The Averys were allegedly killed execution-style with a .45-caliber
pistol in a barn on a Kirtland farm on or about April 16, 1989. The next
day, Lundgren led his flock from the Cleveland area to West Virginia and
later Missouri.
Bail was set at $150,000 Friday in Painesville, Ohio, for the first of
the 13 alleged members of the cult indicted in the slayings. Sharon Jean
Bluntschly, who surrendered to Michigan authorities near her home in Bay
City, Mich., last weekend, did not enter a plea during a brief appearance
in Lake County Common Pleas Court.
Two other Lundgren followers, Kathryn Renee Johnson and Daniel David
Kraft Jr., were arraigned in a San Diego courtroom Friday and pleaded
innocent to fugitive charges.
Johnson, 36, of Holden, Mo., and Kraft, 25, of Nauvoo, Ill., were
captured Wednesday in eastern San Diego County, just three days after
Lundgren, his wife and son were arrested at a motel 14 miles from the
Mexican border.
Like the Lundgrens, Johnson and Kraft refused to agree to be extradited
to Ohio and will remain in custody without bail at least until a formal
extradition hearing.
The entire extradition process for all five is expected to take 90 days.
In the search warrant affidavit, filed Sunday in El Cajon Municipal
Court, ATF Agent Richard Van Haelst of the bureau's Kansas City office said
he interviewed cult members who gave him "detailed descriptions of the
murders in question and Jeffrey Paul Lundgren's admissions to those
homicides."
One member interviewed said he saw Lundgren shoot one person and that
"the one murder that he actually observed was committed with the particular
handgun ... the Colt .45," Van Haelst's affidavit said.

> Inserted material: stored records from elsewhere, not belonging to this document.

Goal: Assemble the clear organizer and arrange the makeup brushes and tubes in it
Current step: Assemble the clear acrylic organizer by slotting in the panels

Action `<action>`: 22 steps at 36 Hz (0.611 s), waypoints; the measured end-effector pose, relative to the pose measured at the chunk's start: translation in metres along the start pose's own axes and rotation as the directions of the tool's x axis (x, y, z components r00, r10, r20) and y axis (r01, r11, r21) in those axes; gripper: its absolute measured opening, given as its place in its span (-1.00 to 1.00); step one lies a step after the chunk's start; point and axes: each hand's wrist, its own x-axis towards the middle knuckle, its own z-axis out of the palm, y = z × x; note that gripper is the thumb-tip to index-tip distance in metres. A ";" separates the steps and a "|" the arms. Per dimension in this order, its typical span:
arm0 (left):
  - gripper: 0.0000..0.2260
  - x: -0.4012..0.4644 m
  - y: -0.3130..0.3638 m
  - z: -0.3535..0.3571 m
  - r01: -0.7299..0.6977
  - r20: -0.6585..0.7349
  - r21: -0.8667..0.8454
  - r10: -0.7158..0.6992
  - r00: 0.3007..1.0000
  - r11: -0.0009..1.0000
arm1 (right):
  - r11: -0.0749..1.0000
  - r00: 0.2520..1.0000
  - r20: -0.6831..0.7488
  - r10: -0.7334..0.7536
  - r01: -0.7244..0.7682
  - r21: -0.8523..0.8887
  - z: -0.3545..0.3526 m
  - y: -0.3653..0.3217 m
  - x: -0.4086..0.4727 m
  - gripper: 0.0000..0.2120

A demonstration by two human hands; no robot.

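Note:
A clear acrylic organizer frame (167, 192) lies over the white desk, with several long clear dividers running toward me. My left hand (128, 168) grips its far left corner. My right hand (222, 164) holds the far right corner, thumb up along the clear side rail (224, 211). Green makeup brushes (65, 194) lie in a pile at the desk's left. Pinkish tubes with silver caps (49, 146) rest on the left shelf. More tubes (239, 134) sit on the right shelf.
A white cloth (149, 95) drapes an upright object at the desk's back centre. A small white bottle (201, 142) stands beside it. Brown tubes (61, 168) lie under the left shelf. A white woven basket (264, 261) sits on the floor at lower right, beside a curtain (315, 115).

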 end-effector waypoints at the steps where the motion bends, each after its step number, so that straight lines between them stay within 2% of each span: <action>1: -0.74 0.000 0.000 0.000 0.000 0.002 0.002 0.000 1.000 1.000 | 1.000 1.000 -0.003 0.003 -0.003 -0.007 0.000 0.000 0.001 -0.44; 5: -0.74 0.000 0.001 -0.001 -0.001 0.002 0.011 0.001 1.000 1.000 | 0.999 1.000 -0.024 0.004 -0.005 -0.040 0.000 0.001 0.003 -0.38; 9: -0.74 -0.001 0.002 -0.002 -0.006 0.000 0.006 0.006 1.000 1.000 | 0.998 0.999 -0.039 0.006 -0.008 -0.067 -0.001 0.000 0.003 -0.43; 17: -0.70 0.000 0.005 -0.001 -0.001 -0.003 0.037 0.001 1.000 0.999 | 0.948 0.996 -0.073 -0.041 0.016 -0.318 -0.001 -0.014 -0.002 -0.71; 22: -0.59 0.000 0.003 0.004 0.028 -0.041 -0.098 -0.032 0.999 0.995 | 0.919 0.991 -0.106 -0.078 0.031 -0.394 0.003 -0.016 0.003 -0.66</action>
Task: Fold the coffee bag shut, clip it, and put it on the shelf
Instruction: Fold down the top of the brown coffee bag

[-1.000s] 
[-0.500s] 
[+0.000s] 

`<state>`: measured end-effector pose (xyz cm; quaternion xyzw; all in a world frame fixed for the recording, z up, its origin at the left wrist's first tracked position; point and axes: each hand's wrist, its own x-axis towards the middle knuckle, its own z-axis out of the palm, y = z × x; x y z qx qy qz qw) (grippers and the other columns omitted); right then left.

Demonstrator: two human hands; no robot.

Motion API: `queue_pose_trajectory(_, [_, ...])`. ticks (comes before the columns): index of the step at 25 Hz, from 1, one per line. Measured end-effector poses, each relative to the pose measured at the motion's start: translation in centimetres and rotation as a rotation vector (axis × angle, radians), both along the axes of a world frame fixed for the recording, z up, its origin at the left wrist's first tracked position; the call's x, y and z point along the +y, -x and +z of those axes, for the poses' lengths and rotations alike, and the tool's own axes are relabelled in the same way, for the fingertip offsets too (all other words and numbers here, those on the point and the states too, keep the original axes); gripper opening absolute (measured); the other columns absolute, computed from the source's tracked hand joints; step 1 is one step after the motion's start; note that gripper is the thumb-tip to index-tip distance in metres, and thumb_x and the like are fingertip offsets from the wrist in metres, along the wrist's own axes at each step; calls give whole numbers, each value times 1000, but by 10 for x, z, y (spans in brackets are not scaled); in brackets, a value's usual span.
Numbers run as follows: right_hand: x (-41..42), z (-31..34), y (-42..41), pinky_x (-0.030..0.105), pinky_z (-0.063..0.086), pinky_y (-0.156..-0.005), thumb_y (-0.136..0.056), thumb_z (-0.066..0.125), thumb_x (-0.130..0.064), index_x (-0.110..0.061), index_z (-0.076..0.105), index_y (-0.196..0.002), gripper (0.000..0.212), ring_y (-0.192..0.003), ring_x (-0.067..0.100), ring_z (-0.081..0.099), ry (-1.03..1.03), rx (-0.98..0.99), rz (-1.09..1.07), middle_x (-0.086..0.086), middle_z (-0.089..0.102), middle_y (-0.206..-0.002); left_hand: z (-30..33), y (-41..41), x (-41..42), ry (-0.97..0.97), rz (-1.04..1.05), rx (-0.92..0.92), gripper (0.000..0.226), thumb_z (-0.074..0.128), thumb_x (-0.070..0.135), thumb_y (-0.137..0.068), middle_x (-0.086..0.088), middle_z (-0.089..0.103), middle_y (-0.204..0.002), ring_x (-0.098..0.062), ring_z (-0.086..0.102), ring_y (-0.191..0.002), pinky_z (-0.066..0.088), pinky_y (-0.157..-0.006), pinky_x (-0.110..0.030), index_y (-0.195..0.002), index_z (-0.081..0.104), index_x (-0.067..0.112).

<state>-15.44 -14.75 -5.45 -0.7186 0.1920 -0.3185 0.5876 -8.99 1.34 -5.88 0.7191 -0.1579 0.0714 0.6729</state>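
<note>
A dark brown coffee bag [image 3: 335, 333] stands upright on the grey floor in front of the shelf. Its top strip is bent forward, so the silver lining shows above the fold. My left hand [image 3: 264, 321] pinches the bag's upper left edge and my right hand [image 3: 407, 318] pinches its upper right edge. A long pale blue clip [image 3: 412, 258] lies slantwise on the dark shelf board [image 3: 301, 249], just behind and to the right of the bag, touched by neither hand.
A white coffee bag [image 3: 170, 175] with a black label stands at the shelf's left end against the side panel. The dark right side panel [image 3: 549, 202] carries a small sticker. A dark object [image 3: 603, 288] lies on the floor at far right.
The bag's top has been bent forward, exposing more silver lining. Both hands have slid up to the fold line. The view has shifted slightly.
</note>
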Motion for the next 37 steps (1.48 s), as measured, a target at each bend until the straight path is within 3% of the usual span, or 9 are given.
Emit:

The cult members "advised me that Lundgren was known to carry firearms
on a routine basis, and in particular had an affinity for the firearm he
used in the execution-style slaying," Van Haelst said.
The followers "helped carry the bodies to the grave that had been
prepared in advance," Van Haelst said.
The court affidavit did not identify the cult members Van Haelst
interviewed. The affidavit was filed to obtain a warrant used to search the
Lundgrens' room at the Sante Fe Motel Sunday.
Lundgren left the Kirtland Reorganized Church of Jesus Christ of
Latter-day Saints two years ago, urging other church members to join him on
a nearby farm. He apparently took their money and trained his members in
paramilitary training and target practice as well as Bible studies.
The Averys were killed as a kind of spiritual cleansing to prepare the
group for its trek to the wilderness, salvation and the second coming of
Christ, investigators have said.
ATF agents got another search warrant Sunday after finding a business
card for a storage locker rented by Lundgren.
Agent R. Scott Parkhurst of the San Diego office said in an affidavit
for that search that Lundgren's wife, who calls herself "Liz," told agents
there were firearms, ammunition and survival gear in the locker. The agent
referred to Liz Lundgren as a cooperating suspect.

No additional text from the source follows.